Seduc rechaça relação do Gênesis com caso do professor

Seria irresponsabilidade atribuir a morte de Virgílio tanto à Chirlane Nobre Belo quanto à própria Seduc.

O filho do professor frisou ao apresentar posicionamento acerca da questão também no Facebook: “Isso não foi o motivo do óbito. Mas a angústia de ser humilhado por alguém que não conhece a realidade ribeirinha e se acha superior é insuportável”, sacramentou Daniel Douglas Silva.

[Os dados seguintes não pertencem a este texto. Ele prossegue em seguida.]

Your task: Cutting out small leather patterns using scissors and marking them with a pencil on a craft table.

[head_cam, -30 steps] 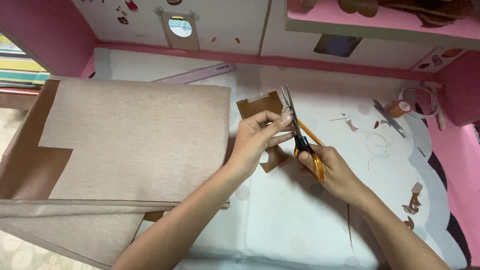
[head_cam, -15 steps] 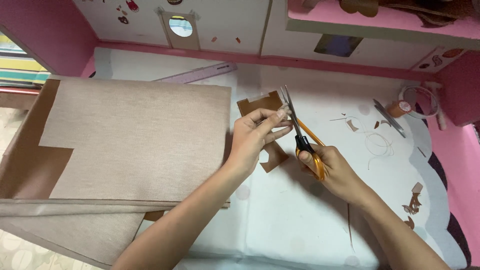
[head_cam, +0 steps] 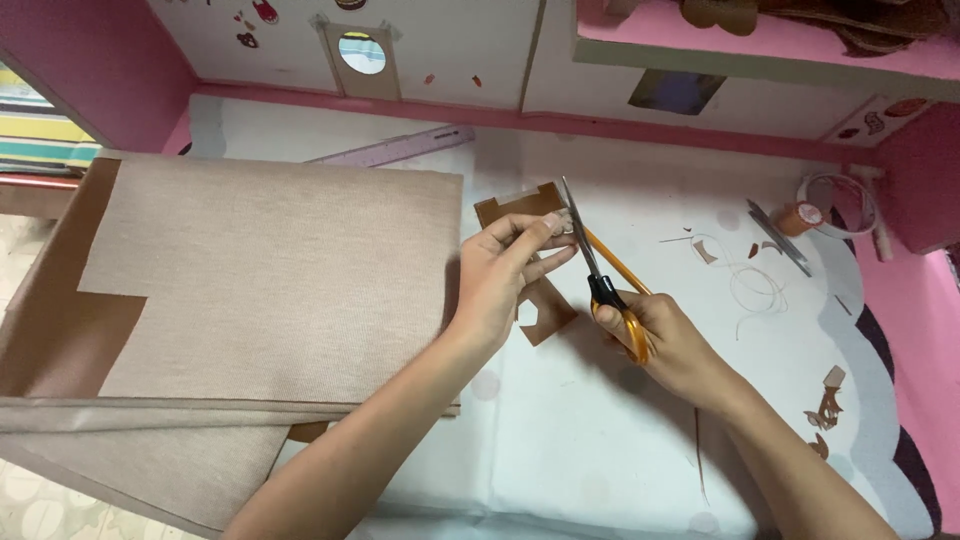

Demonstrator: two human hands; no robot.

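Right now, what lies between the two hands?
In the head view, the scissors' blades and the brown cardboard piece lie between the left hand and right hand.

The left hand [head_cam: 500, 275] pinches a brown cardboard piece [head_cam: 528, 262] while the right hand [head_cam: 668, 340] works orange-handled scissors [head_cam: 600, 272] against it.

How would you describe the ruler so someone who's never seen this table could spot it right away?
Start at the big beige fabric-covered board filling the left of the white table. Just past its far edge lies the ruler, a long, thin, pale purple strip set at a slant. Nothing else nearby is see-through and lilac; the scissors have orange handles.
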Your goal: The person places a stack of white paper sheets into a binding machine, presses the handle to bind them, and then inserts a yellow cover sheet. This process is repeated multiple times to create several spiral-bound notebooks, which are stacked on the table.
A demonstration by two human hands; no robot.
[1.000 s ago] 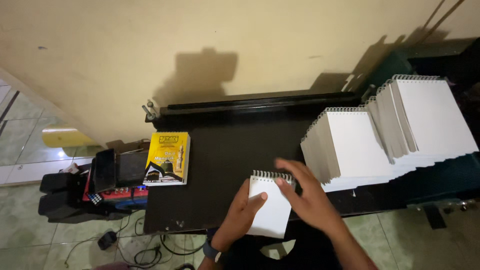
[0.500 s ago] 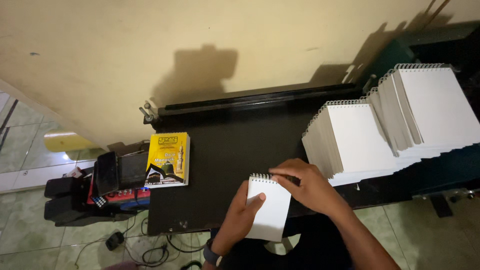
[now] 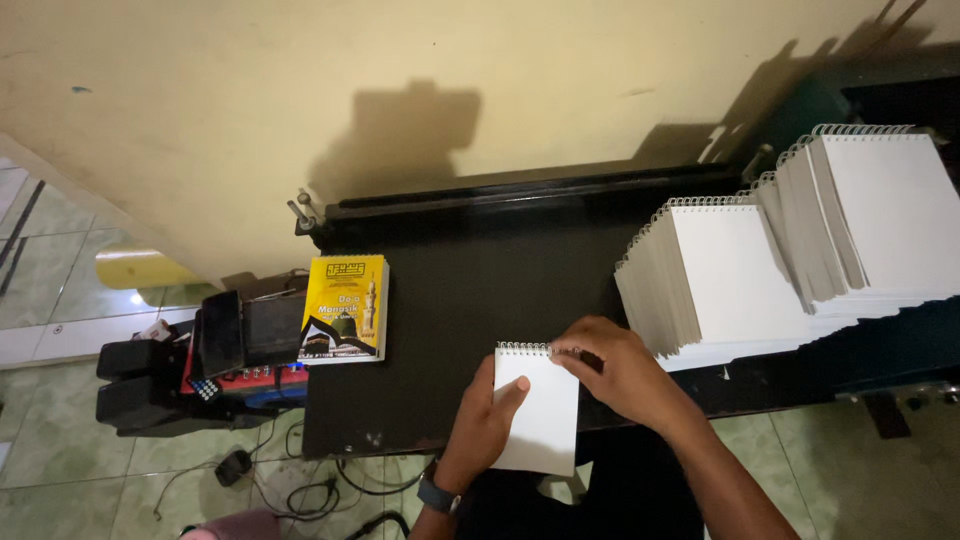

Aliás, Daniel Douglas ainda desmentiu trecho da nota emitida pela secretaria na passagem em que aponta: “O professor já vinha enfrentando problemas de saúde, mesmo assim, jamais abriu mão de estar em sala de aula, na sexta-feira(23) ministrou sua aula na Escola Estadual General Osório, Distrito de Calama, onde vinha atuando desde 1985”.

Filho disse, via Facebook, que o pai não lutava contra doença alguma

Sobre isso, postou: "Meu pai nunca esteve lutando com doença alguma. O infarto foi surpresa para todos os familiares. Ele começou a se sentir mal após ser humilhado na frente de seus colegas por uma servidora representando a Seduc"

Esse foi o calvário de Virgílio. A história que ninguém, até então, ousou contar. E entre boatos e verdades fica a mensagem postada pela própria Seduc: sejamos humanos!

Virgílio Gomes Ferreira foi velado na Funerária Ramos; o sepultamento ocorrerá neste domingo (25), às 16h, no cemitério Jardim das Saudades.